Employee Selection: Legal Issues, Recruiting and Interviewing.

1. Read the following article by Larry Elder concerning Affirmative Action. http://www.theatlantic.com/national/archive/2012/10/the-painful-truth-about-affirmative-action/263122/ This article is a tertiary source, taken from a secondary source https://www.amazon.com/Mismatch-Affirmative-Students-Intended-Universities/dp/0465029965 also by Larry Elder. The article is an example of advocacy research. Your task is to find an example of advocacy research that supports Affirmative Action and compare its conclusions, and the data they are based upon. Compare the reasoning and facts of the articles above and the article you found and then state your conclusions and the reasons for them. Remember that the rubric requires you to cite the text, supplementary materials, and original research. See the Frequently Asked Questions thread of Critical Reasoning for advice on how to compare research. Remember that professional opinions differ from personal opinions in that they must be associated with theories and the facts that the theories are based on.

2. Career Plan. This week we begin to put what we have learned together. Now that we have a job description and understand the legal issues the govern employee selection we are ready to develop a career plan. 

 First, we must rank the knowledge, skills, and attitudes of the entry-level position of our job description to determine if they meet the legal test of validity for selection purposes. We do this by assessing the importance of each to the job and the frequency with which it occurs. To do this, we will rank each knowledge and skill by the following code: 


1 = Job functions cannot be carried out without this KSA 

2 = Important to job functions, but not necessary 

3 = Nice to have 

4 = Irrelevant to job 


1 = Required daily 

2 = Required weekly 

3 = Required occasionally 

4 = May never be required 

 It is easy to determine which key skills are both important and frequent. Still, we should also be aware that some skills may be essential but may never be required throughout a career. For example, a police officer should know how to fire a shotgun or deliver a baby, but most can go through twenty years of service without having to perform either on the job. 
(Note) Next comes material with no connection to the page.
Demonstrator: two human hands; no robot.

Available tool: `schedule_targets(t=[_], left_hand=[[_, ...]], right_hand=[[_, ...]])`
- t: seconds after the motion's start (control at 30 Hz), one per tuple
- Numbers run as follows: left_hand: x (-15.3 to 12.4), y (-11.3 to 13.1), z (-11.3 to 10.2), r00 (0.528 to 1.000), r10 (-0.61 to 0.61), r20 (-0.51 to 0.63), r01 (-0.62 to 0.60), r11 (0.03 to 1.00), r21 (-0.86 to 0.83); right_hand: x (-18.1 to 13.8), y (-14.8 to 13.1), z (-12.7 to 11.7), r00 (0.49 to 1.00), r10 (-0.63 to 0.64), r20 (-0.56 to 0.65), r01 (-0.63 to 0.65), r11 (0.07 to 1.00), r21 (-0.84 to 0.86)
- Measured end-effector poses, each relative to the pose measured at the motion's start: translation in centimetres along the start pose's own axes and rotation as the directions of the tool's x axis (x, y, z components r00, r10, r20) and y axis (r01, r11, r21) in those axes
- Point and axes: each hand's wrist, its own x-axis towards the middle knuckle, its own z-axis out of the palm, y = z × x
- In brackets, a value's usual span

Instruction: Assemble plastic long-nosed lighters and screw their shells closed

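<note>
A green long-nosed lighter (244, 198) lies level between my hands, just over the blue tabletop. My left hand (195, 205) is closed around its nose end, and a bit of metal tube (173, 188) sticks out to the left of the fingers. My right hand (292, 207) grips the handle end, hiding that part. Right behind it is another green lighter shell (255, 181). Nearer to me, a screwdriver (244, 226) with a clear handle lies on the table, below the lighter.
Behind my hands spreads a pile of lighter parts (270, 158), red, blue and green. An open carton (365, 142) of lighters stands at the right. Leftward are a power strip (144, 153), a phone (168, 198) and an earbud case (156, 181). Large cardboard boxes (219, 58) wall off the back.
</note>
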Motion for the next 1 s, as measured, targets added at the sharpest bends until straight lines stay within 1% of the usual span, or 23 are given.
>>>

At the same time, a function that is performed frequently may be so common that it can be taken for granted and need not be tested. For example, consider the ability to comb hair or shine shoes. Such common skills are usually quickly and easily learned. Repeated failures to do so are typically due to something else than an inability to perform the function. Rate each of the KSAs in your job description. (You may wish to rewrite some of the tasks – if so feel free to do so). Rate each of the KSAs in your job description.

3. Determine a recruiting plan. This plan must accomplish three goals: 

 a) It must attract qualified candidates 

b) It must be cost-effective 

c) It must meet legal challenges.

develop a structured interview. 


a) Select one KSA to cover in the interview. Note that the interview is perhaps the most expensive portion of the selection process. We do not want to waste time in the interview probing for information that can be provided by other means. Cost is why the interview is usually the LAST stage in the selection process. You will write three interview questions; a knowledge question, a skills question, and an attitude question. 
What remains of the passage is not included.